Misalnya, kapalnya menjadi Gunung Menkerat, tiang kapalnya menjadi Gunung Terie, dan
haluan kapalnya menjadi Gunung Salagaranya. Pakaian, rede, keris, tongkat, peti, dan papan
Nabi Nuh tersebar ke berbagai wilayah, seperti Cina, Hatuha, Makasar, Bali, Buton, dan Kei.
Dalam kisah tersebut, terdapat juga kisah tentang setan yang ikut berlayar dengan Nabi
Nuh, yaitu Tadjallah Laknatullah, yang berwasiat agar badannya dibagi-bagikan setelah ia mati.

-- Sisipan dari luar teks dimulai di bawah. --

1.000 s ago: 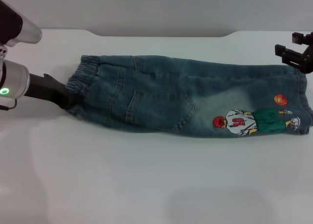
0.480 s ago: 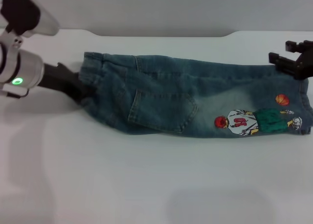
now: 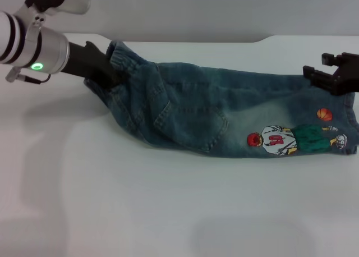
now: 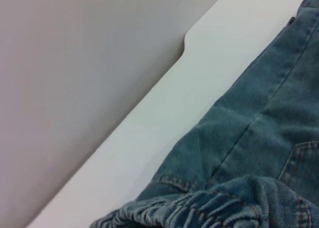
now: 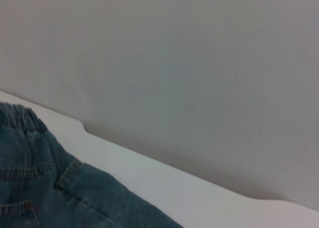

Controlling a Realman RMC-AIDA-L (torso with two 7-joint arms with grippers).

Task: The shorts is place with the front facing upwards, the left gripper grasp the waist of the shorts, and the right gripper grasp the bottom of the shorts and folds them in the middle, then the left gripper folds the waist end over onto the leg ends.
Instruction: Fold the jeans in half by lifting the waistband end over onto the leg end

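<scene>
The blue denim shorts (image 3: 224, 111) lie folded lengthwise across the white table, pocket side up. My left gripper (image 3: 106, 74), on the green-lit arm, is shut on the waist of the shorts (image 3: 120, 58) and holds that end raised off the table at the far left. The gathered waistband (image 4: 199, 208) fills the near part of the left wrist view. The leg ends (image 3: 350, 122) with the cartoon prints (image 3: 291, 139) rest flat at the right. My right gripper (image 3: 322, 66) hangs open just above the far edge of the shorts near the hems. The right wrist view shows the shorts (image 5: 45, 188) and their waistband (image 5: 20, 116).
The white table (image 3: 168, 212) spreads bare in front of the shorts. Its back edge, with a stepped notch (image 3: 112, 39), meets a grey wall (image 5: 199, 63) behind both arms.
My left gripper has risen and moved right and back, lifting the waist end off the table and bunching the cloth. The right gripper drifted slightly left and down over the hem end.
</scene>
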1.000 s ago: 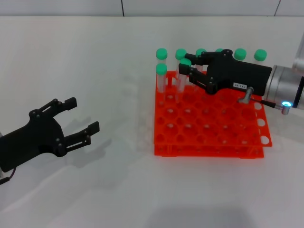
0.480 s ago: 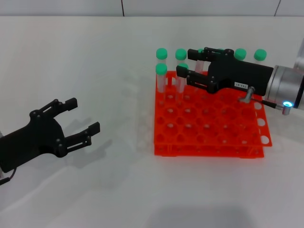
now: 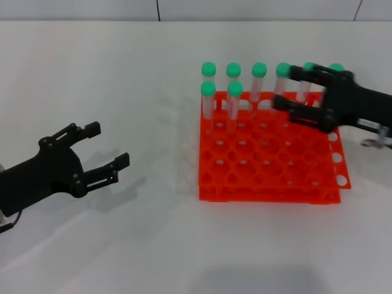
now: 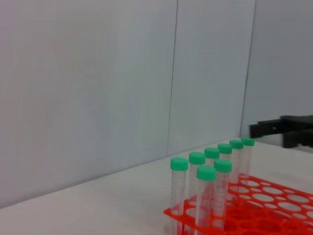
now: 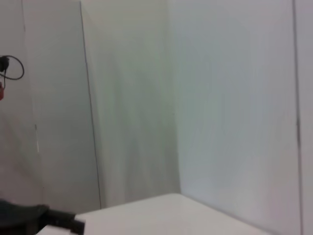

Burung merpati yang dilepaskan oleh Nabi Nuh membawa kabar tentang Tanah Bandang, di
mana Nabi Nuh singgah sebelum pulang ke Mekah dan Madinah.Di Tanah Bandang,
ditemukan sepohon kayu di gunung api yang berbuah lima biji, dan buah-buah tersebut
menjelma menjadi manusia. Kisah tersebut merupakan bagian dari warisan budaya dan
kearifan lokal di Maluku yang telah diabadikan dalam bentuk naskah kuno. Dengan alih aksara
dan pelestarian naskah-naskah seperti ini, warisan budaya Indonesia dapat terus dijaga dan
dilestarikan untuk generasi mendatang. Selain kisah tentang Nabi Nuh dan perjalanan kapalnya
yang tenggelam, naskah Hikayat Nabi Nuh Ala Maluku juga mencakup cerita tentang Tanah
Bandang, di mana ditemukan sepohon kayu di gunung api yang berbuah lima biji. Biji-biji
tersebut kemudian menjelma menjadi manusia, yang di antaranya terdapat empat laki-laki dan
satu perempuan bernama Boei Ratan.Mereka membentuk masyarakat di Tanah Bandang
dengan tokoh-tokoh seperti Raja Loetaka, Raja Ajer Lengngoewar, Raja Dalam, dan Raja
Roeson. Kisah ini menunjukkan asal-usul masyarakat di Tanah Bandang yang diyakini sebagai
hasil dari peristiwa yang terjadi setelah tenggelamnya kapal Nabi Nuh. Hal ini mencerminkan
keberagaman cerita dan kepercayaan yang diwariskan secara lisan atau tertulis di berbagai
wilayah, termasuk Maluku. Naskah ini tidak hanya memuat kisah keagamaan, tetapi juga
mengandung unsur-unsur mitologi dan legenda yang menggambarkan keberagaman budaya
dan kepercayaan di masyarakat tersebut.
Dengan memperkenalkan kisah-kisah seperti ini, naskah kuno seperti Hikayat Nabi
Nuh Ala Maluku tidak hanya menjadi sumber informasi tentang sejarah dan kebudayaan, tetapi
juga menjadi bagian dari identitas dan warisan budaya bangsa. Pentingnya pelestarian naskahnaskah kuno seperti ini tidak hanya untuk menjaga keberlangsungan warisan budaya, tetapi
juga untuk memperkaya pemahaman tentang sejarah dan keberagaman budaya Indonesia.